=== Begin Enclosure ===
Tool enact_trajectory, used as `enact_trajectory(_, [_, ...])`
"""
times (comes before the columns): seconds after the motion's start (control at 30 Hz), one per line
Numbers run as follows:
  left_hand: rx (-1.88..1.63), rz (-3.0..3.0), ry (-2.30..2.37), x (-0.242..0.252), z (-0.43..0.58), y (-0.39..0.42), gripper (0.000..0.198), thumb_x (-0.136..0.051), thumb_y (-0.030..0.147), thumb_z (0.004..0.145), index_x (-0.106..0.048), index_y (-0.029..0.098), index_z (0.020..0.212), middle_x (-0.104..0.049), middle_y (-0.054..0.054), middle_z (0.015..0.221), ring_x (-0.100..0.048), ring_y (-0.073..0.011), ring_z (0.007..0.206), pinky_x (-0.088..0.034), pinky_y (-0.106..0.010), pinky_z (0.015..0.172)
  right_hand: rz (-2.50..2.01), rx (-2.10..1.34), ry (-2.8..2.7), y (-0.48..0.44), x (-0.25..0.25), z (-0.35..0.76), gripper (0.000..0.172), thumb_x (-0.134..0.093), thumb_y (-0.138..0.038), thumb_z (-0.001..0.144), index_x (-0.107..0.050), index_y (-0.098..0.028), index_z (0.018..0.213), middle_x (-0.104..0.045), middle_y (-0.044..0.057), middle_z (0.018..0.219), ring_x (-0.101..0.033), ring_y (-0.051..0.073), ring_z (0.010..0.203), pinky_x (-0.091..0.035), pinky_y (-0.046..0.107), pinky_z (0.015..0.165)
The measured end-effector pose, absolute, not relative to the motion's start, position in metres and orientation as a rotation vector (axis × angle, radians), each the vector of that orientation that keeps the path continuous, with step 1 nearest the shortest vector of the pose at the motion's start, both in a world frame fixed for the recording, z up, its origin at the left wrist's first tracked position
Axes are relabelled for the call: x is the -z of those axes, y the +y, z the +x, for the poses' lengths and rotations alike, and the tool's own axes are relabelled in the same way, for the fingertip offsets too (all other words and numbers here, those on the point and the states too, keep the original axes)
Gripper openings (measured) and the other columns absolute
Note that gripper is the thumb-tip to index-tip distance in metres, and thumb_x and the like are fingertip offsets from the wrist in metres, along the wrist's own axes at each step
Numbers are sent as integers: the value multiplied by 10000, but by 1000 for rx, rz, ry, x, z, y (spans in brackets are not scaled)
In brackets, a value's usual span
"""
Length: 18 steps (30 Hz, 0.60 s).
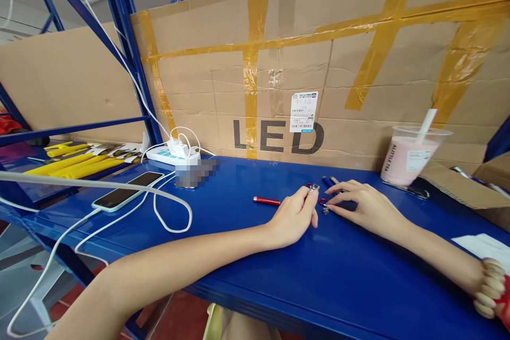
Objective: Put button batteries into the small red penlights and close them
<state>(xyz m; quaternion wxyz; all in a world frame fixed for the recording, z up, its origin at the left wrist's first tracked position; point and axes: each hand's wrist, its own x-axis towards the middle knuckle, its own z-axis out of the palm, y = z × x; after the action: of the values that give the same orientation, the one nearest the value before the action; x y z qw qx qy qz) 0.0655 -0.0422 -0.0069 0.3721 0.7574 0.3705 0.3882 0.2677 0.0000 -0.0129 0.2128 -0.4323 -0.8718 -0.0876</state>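
Observation:
My left hand (292, 219) is closed in a pinch around a small shiny metal piece (314, 187), whose exact kind I cannot make out. A bit of red shows beside it. Just to the right, my right hand (364, 204) is bent low over the table, with thumb and finger together at a small red loop (322, 202). A tiny metal part (325, 211) lies under those fingertips. Left of my left hand lies a slim red tube (266, 201) with a silver end, partly covered by the hand. Beyond my right fingers are small blue and silver pieces (330, 180), partly hidden.
On the blue table (255, 281), a phone (127, 191) and looping white cables lie left, near a power strip (173, 155). Yellow-handled tools (79, 163) are farther left. A pink drink cup (412, 156) and an opened carton (466, 183) stand right. Taped cardboard (223, 95) walls the back.

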Motion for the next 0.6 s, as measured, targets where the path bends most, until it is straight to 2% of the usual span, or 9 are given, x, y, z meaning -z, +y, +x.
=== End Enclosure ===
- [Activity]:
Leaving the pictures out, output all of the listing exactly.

- [Result of the exercise]:
Tool enact_trajectory, used as `enact_trajectory(_, [_, ...])`
"""
times (comes before the columns): seconds after the motion's start (control at 30 Hz), one per line
Numbers run as follows:
  left_hand: rx (-1.88..1.63), rz (-3.0..3.0), ry (-2.30..2.37), x (-0.242..0.252), z (-0.43..0.58), y (-0.39..0.42), gripper (0.000..0.198), thumb_x (-0.136..0.051), thumb_y (-0.030..0.147), thumb_z (0.004..0.145), index_x (-0.106..0.048), index_y (-0.029..0.098), index_z (0.020..0.212), middle_x (-0.104..0.049), middle_y (-0.054..0.054), middle_z (0.015..0.221), ring_x (-0.100..0.048), ring_y (-0.073..0.011), ring_z (0.007..0.206), pinky_x (-0.088..0.034), pinky_y (-0.106..0.010), pinky_z (0.015..0.172)
  right_hand: rz (-2.50..2.01), rx (-2.10..1.34), ry (-2.8..2.7), y (-0.48..0.44), x (-0.25..0.25), z (-0.35..0.76), gripper (0.000..0.172), thumb_x (-0.134..0.093), thumb_y (-0.138..0.038), thumb_z (-0.001..0.144), index_x (-0.107..0.050), index_y (-0.098..0.028), index_z (0.018..0.213), middle_x (-0.104..0.045), middle_y (-0.044..0.057), middle_z (0.018..0.219), ring_x (-0.101..0.033), ring_y (-0.051..0.073), ring_z (0.010..0.203), pinky_x (-0.091..0.035), pinky_y (-0.046..0.107), pinky_z (0.015..0.165)
The measured end-effector pose, absolute, not relative to the motion's start, position in metres and orientation as a rotation vector (axis × angle, radians), each the vector of that orientation that keeps the path continuous, with step 1 nearest the shortest vector of the pose at the motion's start, both in a world frame fixed for the recording, z up, its origin at the left wrist's first tracked position
Axes are relabelled for the call: x is the -z of those axes, y the +y, z the +x, for the poses' lengths and rotations alike, and the tool's own axes are relabelled in the same way, for the fingertip offsets too (all other words and numbers here, those on the point and the states too, keep the original axes)
Gripper openings (measured) and the other columns absolute
Note that gripper is the thumb-tip to index-tip distance in metres, and thumb_x and the like are fingertip offsets from the wrist in metres, along the wrist's own axes at each step
Numbers are sent as integers: the value multiplied by 10000, but by 1000 for rx, rz, ry, x, z, y (spans in brackets are not scaled)
In brackets, a value's usual span
"""
Length: 18 steps (30 Hz, 0.60 s).
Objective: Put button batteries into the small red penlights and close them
<state>(xyz m; quaternion wxyz; all in a world frame fixed for the recording, z up, its origin at the left wrist's first tracked position; point and axes: each hand's wrist, its own x-axis towards the middle knuckle, its own z-axis out of the palm, y = z × x; after the action: of the values that give the same orientation, the one nearest the value before the action; x y z qw qx qy qz) 0.0655 -0.0422 -0.0069 0.3721 0.7574 0.3705 0.3882 0.2677 0.0000 -0.0129 0.2128 -0.4323 -0.8718 -0.0876</state>
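Observation:
My left hand (292, 219) is closed in a pinch around a small shiny metal piece (314, 187), whose exact kind I cannot make out. A bit of red shows beside it. Just to the right, my right hand (364, 204) is bent low over the table, with thumb and finger together at a small red loop (322, 202). A tiny metal part (325, 211) lies under those fingertips. Left of my left hand lies a slim red tube (266, 201) with a silver end, partly covered by the hand. Beyond my right fingers are small blue and silver pieces (330, 180), partly hidden.
On the blue table (255, 281), a phone (127, 191) and looping white cables lie left, near a power strip (173, 155). Yellow-handled tools (79, 163) are farther left. A pink drink cup (412, 156) and an opened carton (466, 183) stand right. Taped cardboard (223, 95) walls the back.
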
Motion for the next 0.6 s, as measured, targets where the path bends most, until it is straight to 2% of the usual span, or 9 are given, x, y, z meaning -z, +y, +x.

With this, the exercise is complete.